Shizuka tourna son regard vers Vivienne en plissant les yeux : elle remuait le couteau dans la plaie. Sa haine des gros seins était-elle au point de ne pas remarquer le mal qu’elle avait fait à Jessica ?

— Jessica, explique-nous ce qui s’est passé, s’il te plaît ? lui demanda Hakoto en essayant de reprendre les choses en main.

Mais, à cet instant, Gloria vint enlacer simultanément Irina et Jessica.

— Poor Jessica !!! I’ll avenge you, I promise !! Ouiiiiiiiiinnnnn !

Hakoto soupira longuement, le chaos avait gagné l’assemblée, sa voix n’atteignait personne.
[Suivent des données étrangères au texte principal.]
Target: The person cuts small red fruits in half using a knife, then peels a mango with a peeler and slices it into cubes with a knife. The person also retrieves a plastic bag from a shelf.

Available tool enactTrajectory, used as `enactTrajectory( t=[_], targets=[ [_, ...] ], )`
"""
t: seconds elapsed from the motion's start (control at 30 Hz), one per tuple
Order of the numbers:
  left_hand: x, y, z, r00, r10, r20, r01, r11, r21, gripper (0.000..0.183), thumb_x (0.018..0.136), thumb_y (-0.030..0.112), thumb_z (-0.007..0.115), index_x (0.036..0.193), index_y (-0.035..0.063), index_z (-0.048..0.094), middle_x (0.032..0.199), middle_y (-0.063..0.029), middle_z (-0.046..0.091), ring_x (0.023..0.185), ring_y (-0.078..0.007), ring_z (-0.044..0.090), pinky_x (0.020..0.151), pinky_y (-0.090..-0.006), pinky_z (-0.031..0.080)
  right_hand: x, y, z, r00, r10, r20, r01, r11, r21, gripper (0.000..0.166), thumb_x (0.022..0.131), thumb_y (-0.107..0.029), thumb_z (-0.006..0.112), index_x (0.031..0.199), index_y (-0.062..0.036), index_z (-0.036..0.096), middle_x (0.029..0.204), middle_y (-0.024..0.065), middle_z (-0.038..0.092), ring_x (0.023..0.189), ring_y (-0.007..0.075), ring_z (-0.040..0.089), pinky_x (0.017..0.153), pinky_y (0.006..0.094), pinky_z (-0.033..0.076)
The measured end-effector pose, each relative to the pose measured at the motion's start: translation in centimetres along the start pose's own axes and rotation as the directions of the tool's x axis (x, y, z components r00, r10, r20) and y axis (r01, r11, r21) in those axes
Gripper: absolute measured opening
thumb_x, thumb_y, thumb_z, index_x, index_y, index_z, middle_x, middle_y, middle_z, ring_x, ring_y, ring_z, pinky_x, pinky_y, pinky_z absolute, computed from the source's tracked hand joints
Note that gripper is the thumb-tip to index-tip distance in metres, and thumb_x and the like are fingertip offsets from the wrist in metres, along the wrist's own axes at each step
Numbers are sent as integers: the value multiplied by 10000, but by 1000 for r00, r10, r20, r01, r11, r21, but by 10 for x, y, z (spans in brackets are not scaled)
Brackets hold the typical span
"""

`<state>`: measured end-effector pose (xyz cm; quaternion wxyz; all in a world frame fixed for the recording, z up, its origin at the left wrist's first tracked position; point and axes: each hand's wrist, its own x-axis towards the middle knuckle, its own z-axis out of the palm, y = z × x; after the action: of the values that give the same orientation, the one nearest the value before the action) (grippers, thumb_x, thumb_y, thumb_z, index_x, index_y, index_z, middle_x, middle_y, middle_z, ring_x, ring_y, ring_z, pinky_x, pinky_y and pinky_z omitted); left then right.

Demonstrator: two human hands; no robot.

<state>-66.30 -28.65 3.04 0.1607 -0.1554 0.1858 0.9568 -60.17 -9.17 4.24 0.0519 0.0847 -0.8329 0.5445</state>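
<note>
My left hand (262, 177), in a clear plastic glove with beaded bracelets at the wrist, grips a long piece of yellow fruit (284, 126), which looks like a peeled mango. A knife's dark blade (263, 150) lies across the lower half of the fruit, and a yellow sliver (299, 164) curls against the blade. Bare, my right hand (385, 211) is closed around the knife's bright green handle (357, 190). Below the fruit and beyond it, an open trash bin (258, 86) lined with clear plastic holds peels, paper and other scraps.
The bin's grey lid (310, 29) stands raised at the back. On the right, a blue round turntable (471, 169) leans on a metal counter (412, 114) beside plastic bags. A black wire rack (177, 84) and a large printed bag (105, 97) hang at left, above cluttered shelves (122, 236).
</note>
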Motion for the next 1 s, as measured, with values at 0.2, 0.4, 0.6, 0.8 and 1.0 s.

À ses côtés, avec une goutte de sueur s’écoulant sur la joue, Shizuka l’observait en comprenant parfaitement ses sentiments.

Finalement…

* BAM *

Un coup de feu retentit dans la salle à manger. Tous les regards se tournèrent vers Sandy, celle qui tenait le pistolet pointé au plafond.

— Jess, reprends ton calme, bordel ! On a besoin d’explications pour t’aider ! Irina, la salle de bain, c’est la troisième porte à gauche ! Et arrête de te balader à poil, bon sang ! Glory, sit down and shut up !
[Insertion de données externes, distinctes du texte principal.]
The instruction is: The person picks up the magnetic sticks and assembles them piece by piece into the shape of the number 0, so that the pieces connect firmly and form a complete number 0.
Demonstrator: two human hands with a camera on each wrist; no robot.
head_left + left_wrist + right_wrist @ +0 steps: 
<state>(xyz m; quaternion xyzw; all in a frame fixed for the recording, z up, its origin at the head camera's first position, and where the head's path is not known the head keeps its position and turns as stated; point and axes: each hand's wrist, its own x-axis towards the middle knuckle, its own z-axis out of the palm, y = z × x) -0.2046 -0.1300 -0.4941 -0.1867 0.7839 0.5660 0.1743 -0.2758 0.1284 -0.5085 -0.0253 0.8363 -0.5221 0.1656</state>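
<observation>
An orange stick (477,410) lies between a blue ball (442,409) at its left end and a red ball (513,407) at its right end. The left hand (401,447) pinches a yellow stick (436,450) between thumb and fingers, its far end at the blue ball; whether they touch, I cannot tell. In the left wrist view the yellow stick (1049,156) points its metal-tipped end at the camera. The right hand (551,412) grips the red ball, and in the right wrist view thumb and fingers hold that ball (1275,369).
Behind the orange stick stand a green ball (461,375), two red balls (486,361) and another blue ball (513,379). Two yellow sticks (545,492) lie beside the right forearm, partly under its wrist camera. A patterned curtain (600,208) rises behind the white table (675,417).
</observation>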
Sandy, énervée, rangea son arme dans son holster et s’assit l’air en soupirant par le nez. Sans même lever les yeux sur le trou qu’elle venait de faire au plafond de la salle, elle prit une tasse de café et l’avala d’un trait.

Irina leva la main et fit remarquer :

— J’veux bien y aller et suivre tes ordres, Sandy, mais… Jess, elle veut plus le lâcher. En plus, elle me tripote le cul… ça chatouille. Haha !
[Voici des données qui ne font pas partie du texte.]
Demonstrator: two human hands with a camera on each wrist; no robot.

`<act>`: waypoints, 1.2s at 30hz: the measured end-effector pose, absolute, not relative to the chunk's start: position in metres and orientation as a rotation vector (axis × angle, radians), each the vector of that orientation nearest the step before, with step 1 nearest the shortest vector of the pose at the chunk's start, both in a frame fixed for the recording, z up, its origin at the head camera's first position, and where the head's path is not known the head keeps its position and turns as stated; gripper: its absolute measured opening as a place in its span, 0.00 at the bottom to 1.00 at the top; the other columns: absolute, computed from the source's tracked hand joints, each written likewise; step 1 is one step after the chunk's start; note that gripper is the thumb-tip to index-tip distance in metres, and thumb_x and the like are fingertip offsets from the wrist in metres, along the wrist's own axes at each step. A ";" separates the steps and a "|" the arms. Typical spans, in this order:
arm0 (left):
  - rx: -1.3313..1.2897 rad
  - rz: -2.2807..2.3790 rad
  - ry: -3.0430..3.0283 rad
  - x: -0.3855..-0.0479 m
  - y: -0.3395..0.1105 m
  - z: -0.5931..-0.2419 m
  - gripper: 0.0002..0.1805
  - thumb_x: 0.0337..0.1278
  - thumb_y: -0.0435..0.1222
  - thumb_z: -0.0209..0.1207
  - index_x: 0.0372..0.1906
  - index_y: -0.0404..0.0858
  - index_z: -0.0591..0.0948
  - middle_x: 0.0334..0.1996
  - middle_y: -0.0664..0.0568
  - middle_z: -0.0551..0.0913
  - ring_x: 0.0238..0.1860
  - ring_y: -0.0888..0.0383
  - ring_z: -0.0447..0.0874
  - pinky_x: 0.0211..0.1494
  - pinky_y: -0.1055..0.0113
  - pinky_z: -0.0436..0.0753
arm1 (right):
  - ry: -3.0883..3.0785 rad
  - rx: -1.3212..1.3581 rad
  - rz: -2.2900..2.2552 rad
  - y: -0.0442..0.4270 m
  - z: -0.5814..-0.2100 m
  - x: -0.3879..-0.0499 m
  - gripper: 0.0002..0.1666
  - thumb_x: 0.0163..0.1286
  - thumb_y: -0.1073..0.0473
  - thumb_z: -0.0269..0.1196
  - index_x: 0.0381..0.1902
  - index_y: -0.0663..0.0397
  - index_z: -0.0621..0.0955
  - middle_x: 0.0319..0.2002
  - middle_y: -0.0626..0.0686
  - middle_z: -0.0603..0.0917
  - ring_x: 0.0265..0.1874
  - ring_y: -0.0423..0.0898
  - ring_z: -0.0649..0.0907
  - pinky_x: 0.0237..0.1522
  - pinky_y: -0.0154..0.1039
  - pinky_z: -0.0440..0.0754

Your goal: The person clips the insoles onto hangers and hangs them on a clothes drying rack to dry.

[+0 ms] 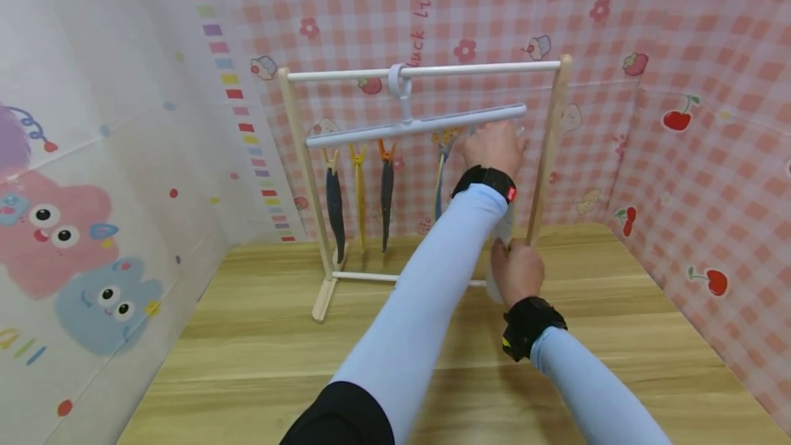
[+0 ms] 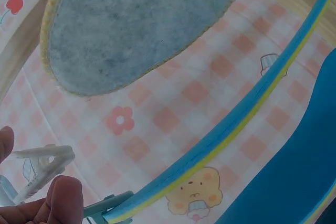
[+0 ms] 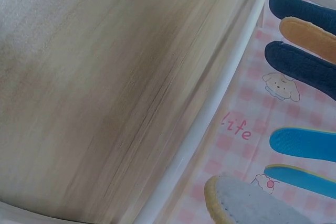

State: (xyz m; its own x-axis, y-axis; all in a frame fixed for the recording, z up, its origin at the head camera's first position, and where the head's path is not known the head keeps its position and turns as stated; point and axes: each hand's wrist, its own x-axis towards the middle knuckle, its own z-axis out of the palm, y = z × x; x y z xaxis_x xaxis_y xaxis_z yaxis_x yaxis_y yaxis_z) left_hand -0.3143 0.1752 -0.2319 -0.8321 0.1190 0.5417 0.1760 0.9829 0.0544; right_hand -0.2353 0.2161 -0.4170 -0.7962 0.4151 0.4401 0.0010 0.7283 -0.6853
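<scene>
My left hand (image 1: 494,147) is raised just under the right part of the white hanger bar (image 1: 469,117). In the left wrist view its fingertips pinch a white clip (image 2: 47,169). Below it, my right hand (image 1: 518,272) grips a pale grey insole (image 1: 505,225) with a yellowish edge. The upper end of this insole (image 2: 147,30) stands apart from the clip in the left wrist view. Beside the left hand, a blue insole (image 2: 226,124) with a yellow edge hangs from a green clip (image 2: 110,205). The right hand is outside the right wrist view.
A wooden rack with a white top rail (image 1: 482,69) carries the tilted hanger. On its left hang a dark insole (image 1: 334,208), a yellow insole (image 1: 360,198) and another dark insole (image 1: 386,204). The lower rail (image 1: 364,277) runs above the wooden table (image 1: 247,362).
</scene>
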 end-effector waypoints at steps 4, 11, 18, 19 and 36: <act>-0.222 -0.115 -2.564 -0.317 0.178 -0.231 0.29 0.65 0.66 0.48 0.29 0.51 0.87 0.21 0.59 0.83 0.20 0.63 0.80 0.23 0.66 0.77 | -2.347 -0.301 0.914 0.216 -0.417 -0.236 0.23 0.73 0.54 0.57 0.28 0.70 0.81 0.27 0.67 0.84 0.26 0.65 0.83 0.29 0.58 0.78; -0.244 -0.104 -2.555 -0.322 0.178 -0.231 0.28 0.69 0.64 0.45 0.32 0.52 0.88 0.23 0.58 0.85 0.21 0.62 0.81 0.23 0.66 0.77 | -2.367 -0.267 0.897 0.215 -0.413 -0.237 0.22 0.74 0.54 0.56 0.30 0.70 0.82 0.28 0.67 0.84 0.27 0.64 0.83 0.30 0.58 0.80; -0.238 -0.136 -2.539 -0.325 0.179 -0.233 0.29 0.69 0.64 0.46 0.28 0.50 0.87 0.23 0.58 0.84 0.21 0.63 0.81 0.23 0.67 0.77 | -2.372 -0.291 0.886 0.216 -0.411 -0.236 0.22 0.73 0.54 0.56 0.31 0.71 0.82 0.28 0.68 0.84 0.27 0.64 0.84 0.30 0.59 0.80; -0.241 -0.145 -2.542 -0.325 0.179 -0.233 0.30 0.69 0.63 0.45 0.25 0.50 0.86 0.22 0.58 0.84 0.21 0.63 0.81 0.22 0.67 0.76 | -2.370 -0.293 0.885 0.216 -0.410 -0.236 0.22 0.73 0.54 0.56 0.31 0.71 0.82 0.28 0.68 0.84 0.27 0.65 0.84 0.30 0.59 0.80; -0.326 -0.222 -2.533 -0.314 0.169 -0.220 0.30 0.72 0.57 0.45 0.11 0.50 0.68 0.10 0.60 0.66 0.12 0.63 0.63 0.14 0.68 0.57 | -2.316 -0.295 0.871 0.216 -0.400 -0.242 0.22 0.72 0.55 0.56 0.24 0.67 0.80 0.22 0.65 0.82 0.23 0.63 0.82 0.25 0.56 0.76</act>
Par instinct et par désespoir, Jessica s’était accrochée aux deux choses qu’elle affectionnait le plus : seins et fesses.

— Ah euh… désolée, ma chère, ton corps est si parfait. Mais ça m’a fait le plus grand bien.

— Bah tant mieux, dit Irina en se relevant. En tout cas, t’es une flat bien plus sympa qu’Elieli : elle arrête pas d’me dire que j’ai un « gros cul » et tout ça.

— Irina, va à la douche, s’il te plaît !

Cette fois, c’était Shizuka qui éleva la voix.

— OK

Finalement, Irina prit congé et partit à la douche, mais ce n’était pas encore fini. En effet, Gloria prit les mains de Jessica et les posa sur son postérieur.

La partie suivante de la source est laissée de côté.